Work item:
Go through the data below and transcribe it exactly. Omit the images.

Data extract Block Start

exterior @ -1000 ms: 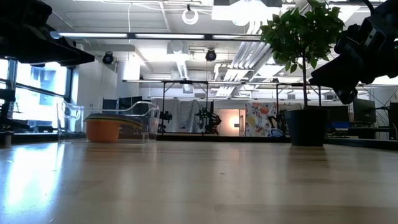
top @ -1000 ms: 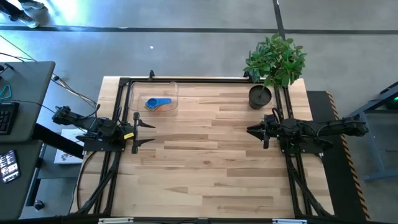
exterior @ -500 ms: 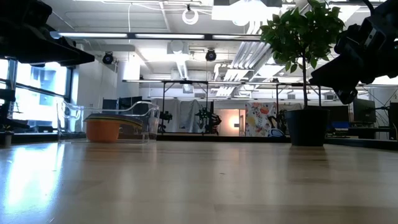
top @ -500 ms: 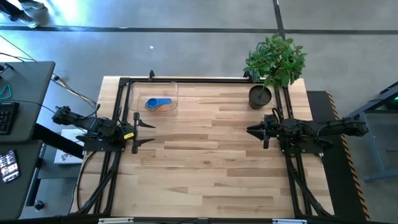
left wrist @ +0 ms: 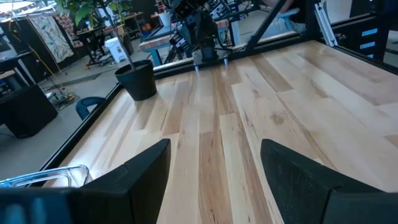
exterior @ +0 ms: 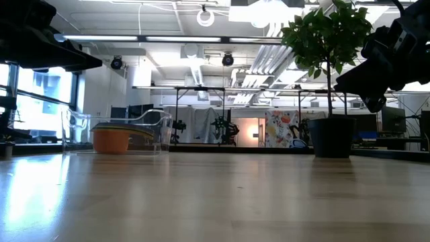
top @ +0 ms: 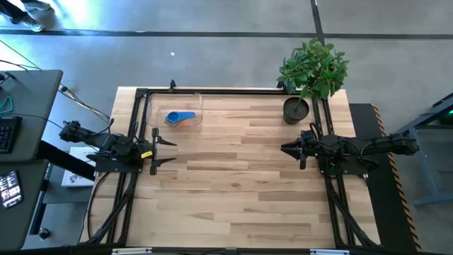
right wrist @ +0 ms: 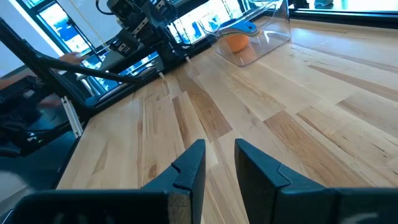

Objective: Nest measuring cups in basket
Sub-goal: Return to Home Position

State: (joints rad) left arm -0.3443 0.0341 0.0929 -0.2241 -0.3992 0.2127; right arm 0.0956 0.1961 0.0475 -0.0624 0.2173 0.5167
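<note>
Cups (top: pixel 178 117) lie nested in the basket (top: pixel 175 99) at the table's (top: pixel 241 191) far left corner, blue on top. From above, the left gripper (top: pixel 168 151) sits at the left edge just near of the basket, level and pointing inward, its fingers wide apart and empty. The right gripper (top: pixel 285 149) faces it from the right edge, near of the pot (top: pixel 296 110), and narrows almost to a point. At table height the basket stands on the left with an orange cup (exterior: pixel 111 141) at the stack's bottom, and both arms hang dark above the board, clear of it. The left wrist view shows its own fingers (left wrist: pixel 144 169) spread over bare wood, a basket corner beside them and the other arm far across. The right wrist view shows its fingers (right wrist: pixel 189 167) a narrow gap apart, gripping nothing, with basket and cups far off by the left arm (right wrist: pixel 143 25).
</note>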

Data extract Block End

Expected output:
exterior @ -1000 ms: 
top @ -1000 ms: 
exterior @ -500 ms: 
top @ -500 ms: 
left wrist @ +0 ms: 
exterior @ +0 ms: 
top @ +0 ms: 
right wrist @ +0 ms: 

Objective: Nest measuring cups in basket
Sub-goal: Return to Home Position

State: (joints rad) left arm -0.3443 0.0341 0.0929 -0.2241 -0.3992 0.2127; right arm 0.0956 0.1961 0.0475 -0.0624 0.2173 0.5167
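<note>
Cups (top: pixel 178 117) lie nested in the basket (top: pixel 175 99) at the table's (top: pixel 241 191) far left corner, blue on top. From above, the left gripper (top: pixel 168 151) sits at the left edge just near of the basket, level and pointing inward, its fingers wide apart and empty. The right gripper (top: pixel 285 149) faces it from the right edge, near of the pot (top: pixel 296 110), and narrows almost to a point. At table height the basket stands on the left with an orange cup (exterior: pixel 111 141) at the stack's bottom, and both arms hang dark above the board, clear of it. The left wrist view shows its own fingers (left wrist: pixel 144 169) spread over bare wood, a basket corner beside them and the other arm far across. The right wrist view shows its fingers (right wrist: pixel 189 167) a narrow gap apart, gripping nothing, with basket and cups far off by the left arm (right wrist: pixel 143 25).
</note>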

No additional answer is expected.